Pamiętam jak dziś. Senhor garcom, nalej mi jeszcze. Ojciec wziął mnie na kolana i powiedział, że mam talent po swojej mamie, ale muszę ostrożnie z nim postępować. Że ten talent tkwi gdzieś w moich korzeniach i posiadała go na pewno i moja matka, i dziadek Juan. Przestraszyłam się, gdyż moja matka, której prawie nie znałam, swoje ostatnie lata życia spędziła w szpitalu, a opowieści o dziadku Juanie zawsze napawały mnie lękiem (wystarczyło spojrzeć na jego portret). Wcale nie chciałam, żeby bez mojej kontroli wyrastały mi włosy na rękach albo skracała się noga. Chciałam być jak inne dzieci i myśleć tylko o tym, o czym myślą one. Ale szybko okazało się, że to niemożliwe. I sama, ku zadowoleniu ciotek, wycofałam się z zabaw z dziećmi. W świat fikcji, gdzie odbywało się wszystko.
***
Pierwsza rola, w jaką się wcieliłam w dorosłym życiu, była rolą prestidigitatora. Miałam wtedy szesnaście lat i chciałam wierzyć w istnienie lepszego świata. Jako prestidigitator mogłam niemal wszystko – wprowadzać w świat iluzji, ożywiać na nowo wcześniej przepołowione ostrzem gilotyny tancerki, mnożyć nieskończenie pieniądze, wyczarowywać z kapeluszy kwiaty i zamieniać kawałki zmiętego papieru w bieluteńkie gołąbki. Oczywiście wszystko to było dość wyrafinowanym kłamstwem, ale przez jakiś czas bawiło mnie takie dawanie złudzeń, i karmiłam się przekonaniem, że choć przez chwilę dzielę się kawałkiem lepszego świata. Tak, senhor garcom, jeszcze raz to samo, czy on nigdy nie nauczy się rozlewać?, senhor garcom, czyś ty pan oszalał, zabieraj to i przynieś jak należy, tak, dziękuję, kompletny idiota, tak więc, ale o czym to jak mówiłam? Ach, już wiem. Tak więc będąc prestidigitatorem mogłam niemal wszystko, i bardzo mi to odpowiadało.

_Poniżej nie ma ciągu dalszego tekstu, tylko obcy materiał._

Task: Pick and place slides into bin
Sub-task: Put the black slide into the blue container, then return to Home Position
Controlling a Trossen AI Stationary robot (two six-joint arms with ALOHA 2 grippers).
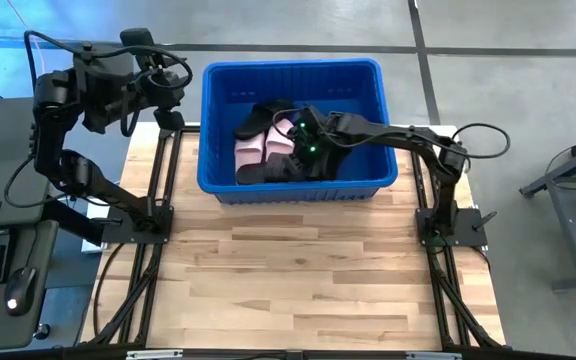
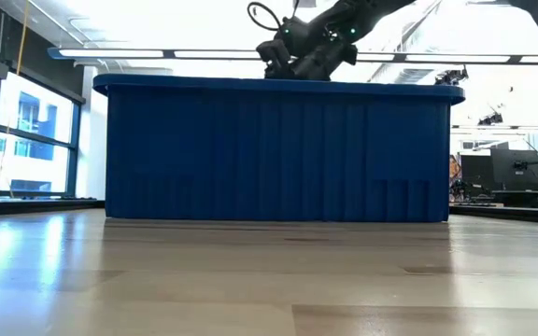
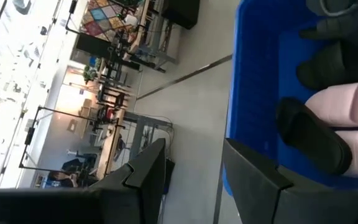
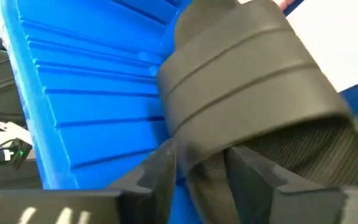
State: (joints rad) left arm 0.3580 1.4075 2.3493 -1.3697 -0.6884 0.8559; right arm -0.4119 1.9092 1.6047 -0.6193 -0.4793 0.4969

Tworzyłam, niszczyłam i tworzyłam na nowo, a wszystko szło mi tak gładko, że potrafiłam w niedzielę stanąć przed kościołem (mały drewniany barak w podrzędnej dzielnicy rybackiej) i krzyczeć: zburzcie tę świątynię, a ja ją za trzy dni odbuduję. Oczywiście moje pyszne nawoływania zrodziły mi niemało wrogów, ale miałam to w głębokim poważaniu. Bardziej bolały mnie utrudnienia, jakie musiałam znosić w drodze do stania się najpopularniejszym iluzjonistą w kraju. Podanie o przyjęcie do Krajowego Związku Iluzjonistów, opłaty za członkostwo, podanie do Komisji Bioetyki KZI (Krajowego Związku Iluzjonistów), że podczas swoich praktyk nikogo nie uśmiercę. A przede wszystkim sto czterdzieści dwa podania, by móc prowadzić działalność, gdy jestem kobietą. Bo do tej pory wszyscy szanowani prestidigitatorzy byli mężczyznami i tworzyli hermetycznie zamkniętą grupę nadętych bufonów. I tu nagle taki ktoś, butne dziewczynisko. I to w spodniach! Więc chowałam się w męskim stroju (ciasny gorset zawiązywałam na tyle mocno, że prawie nie było widać uwypukleń piersi), a pod nosem malowałam cieniutkie wąsiki. Ale na jednym ze spektakli deszcz zmył kamuflaż, co wywołało niemałe poruszenie wśród widowni i oburzenie w grupie parających się magią.
***
Ciekawe, że dla niektórych kolejne odbicia stanowią ucieczkę od poprzednich, podczas gdy za innymi pewne wątki ciągną się nieprzerwanie, choć ci robią wszystko, by było inaczej. Tak, niedokończone historie lubią wracać jak bezdomne psy, wybierając sobie do tego najmniej odpowiednie miejsce i czas. Dlaczego o tym piszę? Senhor garcom, i papierosy. Tylko nie takie słabe jak poprzednio. Otóż trudno opisywać mi własną historię, którą tak chętnie spisuje na kolanie ten tchórz Fernando Pessoa, nie poruszając pewnych pojęć. Bo kimkolwiek nie byłam, w jakichkolwiek nie żyłam czasach, miejscach i ludziach, zawsze towarzyszył mi ten sam głód. Można go nazwać tęsknotą, albo, jak to tutaj się ładnie określa, saudade, a co ślicznie wyraża Zila Medeiros w swoim fado. Nie chcę, by brzmiało to patetycznie, myślę, że podobne uczucie dotyczy niejednego, o ile nie każdego. Tak czy inaczej w moim przypadku było to dosyć istotne, bo cokolwiek nie robiłam, zawsze moje siedmioletnie odbicia kończyły się tak samo, umierały na serce albo popadały w szaleństwo, w którym obgryzały wpierw własne paznokcie, a następnie całe kończyny. Kimkolwiek nie stawałam się, zawsze gdzieś tam dopadał mnie głód, i wyprowadzał na manowce. Odchodziłam: powoli, boleśnie, nagle.